● Work instructions: Word for word, copy out every line of the records, omitting each picture.

● Information provided:
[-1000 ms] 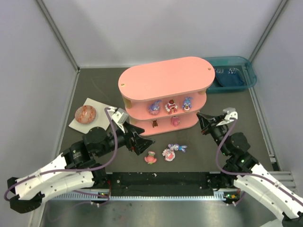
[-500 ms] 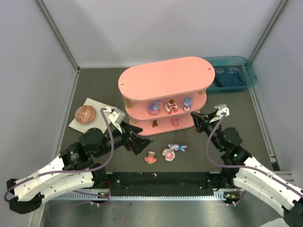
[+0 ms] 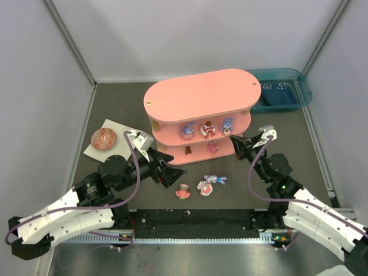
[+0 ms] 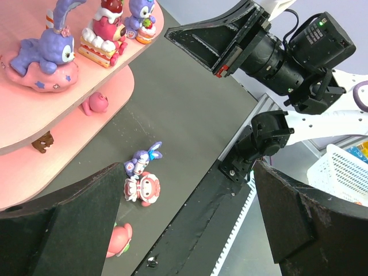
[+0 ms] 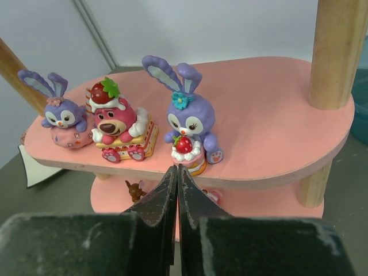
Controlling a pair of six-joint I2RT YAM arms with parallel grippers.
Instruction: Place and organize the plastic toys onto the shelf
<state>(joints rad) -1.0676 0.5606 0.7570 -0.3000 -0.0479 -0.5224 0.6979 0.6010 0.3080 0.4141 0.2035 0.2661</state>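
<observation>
Right arm has swung in toward the shelf (image 3: 198, 95) over the last second, and the right gripper (image 3: 234, 144) now points at the right end of the middle tier; the left arm has barely shifted. Right gripper: fingers pressed together, nothing between them, tips just in front of the tier edge and below the strawberry bunny (image 5: 187, 123). On the same tier, going left in the right wrist view, stand the bear on cake (image 5: 118, 129) and then the bunny on cushion (image 5: 60, 118); all three are upright. The bottom tier holds a small brown figure (image 3: 188, 150) and a pink figure (image 3: 213, 147), apart from each other. Three toys lie on the table (image 3: 115, 103) in front of the shelf: a pink round toy (image 3: 183, 192), a pink-white figurine (image 3: 204, 187) and a lying purple bunny (image 3: 215, 180), the last two touching. Left gripper (image 3: 171, 175): jaws wide apart, empty, low over the table just left of the loose toys and aimed at them. A teal bin (image 3: 287, 86) sits behind the shelf's right end. A speckled ball (image 3: 104, 138) rests on a white plate (image 3: 118, 150) at the left.
</observation>
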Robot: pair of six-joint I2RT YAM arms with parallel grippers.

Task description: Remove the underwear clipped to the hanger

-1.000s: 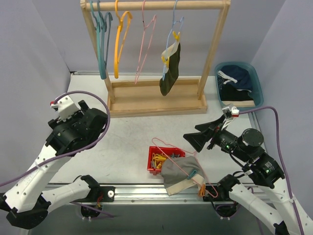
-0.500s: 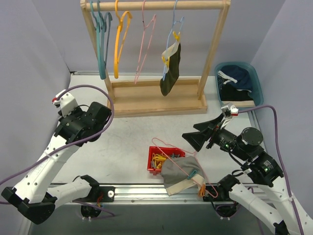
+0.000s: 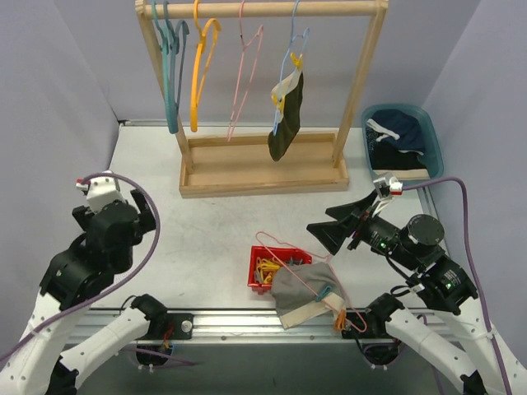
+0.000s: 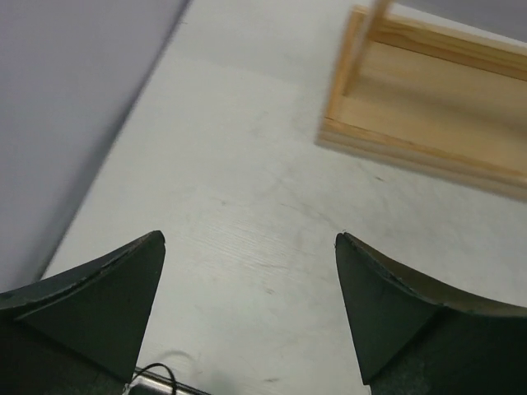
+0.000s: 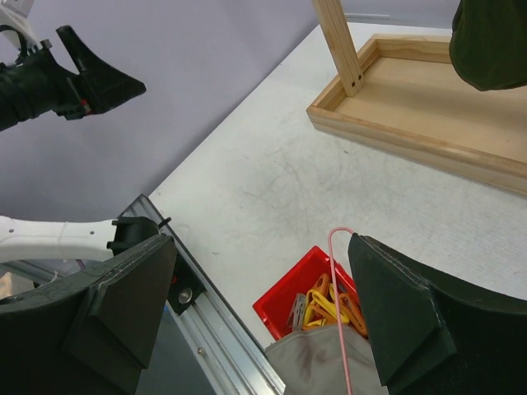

● Reply to the task:
[-1000 ms] 
[-500 ms] 
[+0 ms] 
[+0 ms] 
[+0 ms] 
Controlling a pair of six-joint I2RT YAM arms with parallel grippers.
Instruction: Place and organize the plastic toys onto the shelf
<state>(joints rad) -1.0676 0.5606 0.7570 -0.3000 -0.0479 -0.5224 0.6979 0.6010 0.3080 0.4141 0.2035 0.2661</state>
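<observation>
Right arm has swung in toward the shelf (image 3: 198, 95) over the last second, and the right gripper (image 3: 234, 144) now points at the right end of the middle tier; the left arm has barely shifted. Right gripper: fingers pressed together, nothing between them, tips just in front of the tier edge and below the strawberry bunny (image 5: 187, 123). On the same tier, going left in the right wrist view, stand the bear on cake (image 5: 118, 129) and then the bunny on cushion (image 5: 60, 118); all three are upright. The bottom tier holds a small brown figure (image 3: 188, 150) and a pink figure (image 3: 213, 147), apart from each other. Three toys lie on the table (image 3: 115, 103) in front of the shelf: a pink round toy (image 3: 183, 192), a pink-white figurine (image 3: 204, 187) and a lying purple bunny (image 3: 215, 180), the last two touching. Left gripper (image 3: 171, 175): jaws wide apart, empty, low over the table just left of the loose toys and aimed at them. A teal bin (image 3: 287, 86) sits behind the shelf's right end. A speckled ball (image 3: 104, 138) rests on a white plate (image 3: 118, 150) at the left.
</observation>
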Robot: pair of six-joint I2RT YAM arms with parallel grippers.

Task description: Remove the underwear clipped to the hanger

-1.000s: 
-0.500s: 
+0.000s: 
+0.000s: 
+0.000s: 

Nothing else is left to add to this answer.